### [Your task]
Please look for the string "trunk" below and report every line in which it occurs.

### [Data extract]
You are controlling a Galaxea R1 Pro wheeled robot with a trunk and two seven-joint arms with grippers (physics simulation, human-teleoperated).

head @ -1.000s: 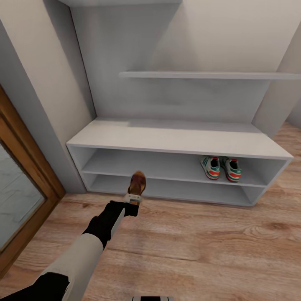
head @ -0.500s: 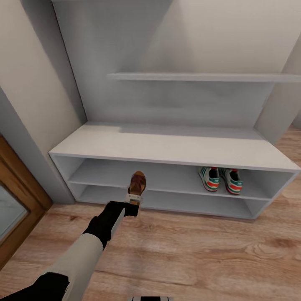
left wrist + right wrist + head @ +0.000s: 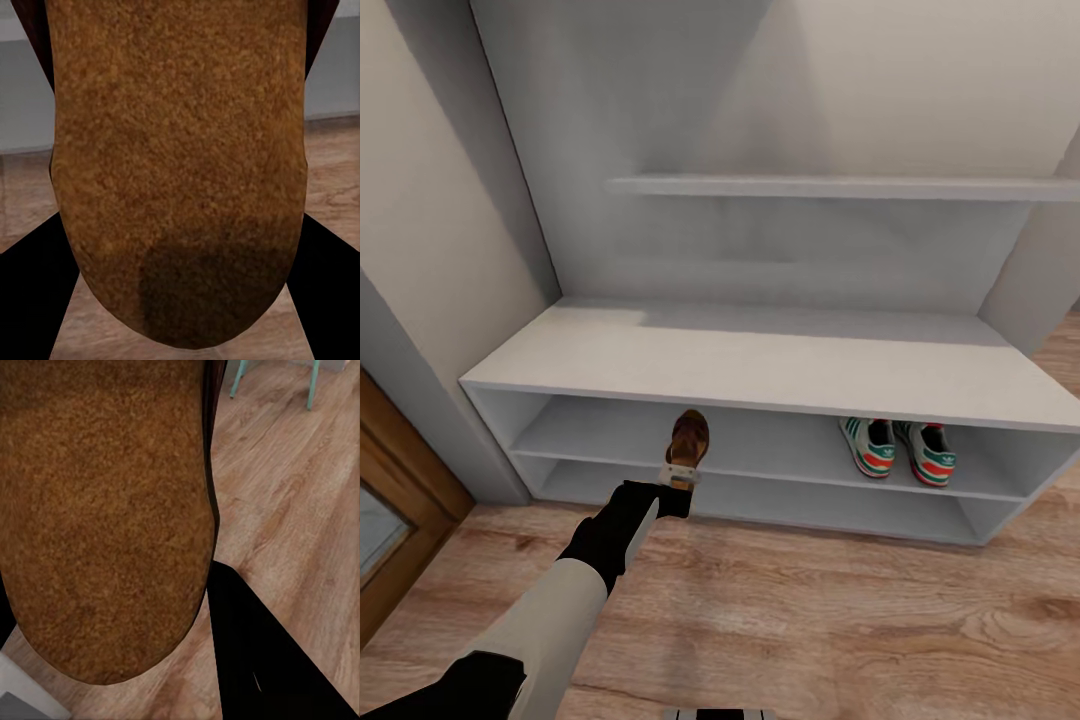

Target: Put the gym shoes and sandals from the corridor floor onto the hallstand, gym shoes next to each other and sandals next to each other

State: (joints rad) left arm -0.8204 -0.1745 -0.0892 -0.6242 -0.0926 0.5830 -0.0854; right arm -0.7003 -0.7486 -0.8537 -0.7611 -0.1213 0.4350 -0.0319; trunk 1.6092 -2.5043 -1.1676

### [Answer to the problem]
You are controlling a Galaxea R1 Pro wheeled robot with a trunk and two seven-joint arms with grippers (physics simulation, human-teleoperated).
State: (joints rad) left arm -0.8204 -0.1745 -0.0892 -0.6242 -0.0926 0.5830 -0.0854; right arm -0.7003 -0.7486 -0.8537 -0.7611 -0.1213 0.4350 -0.0319; trunk 1.6092 -2.5043 -1.1676

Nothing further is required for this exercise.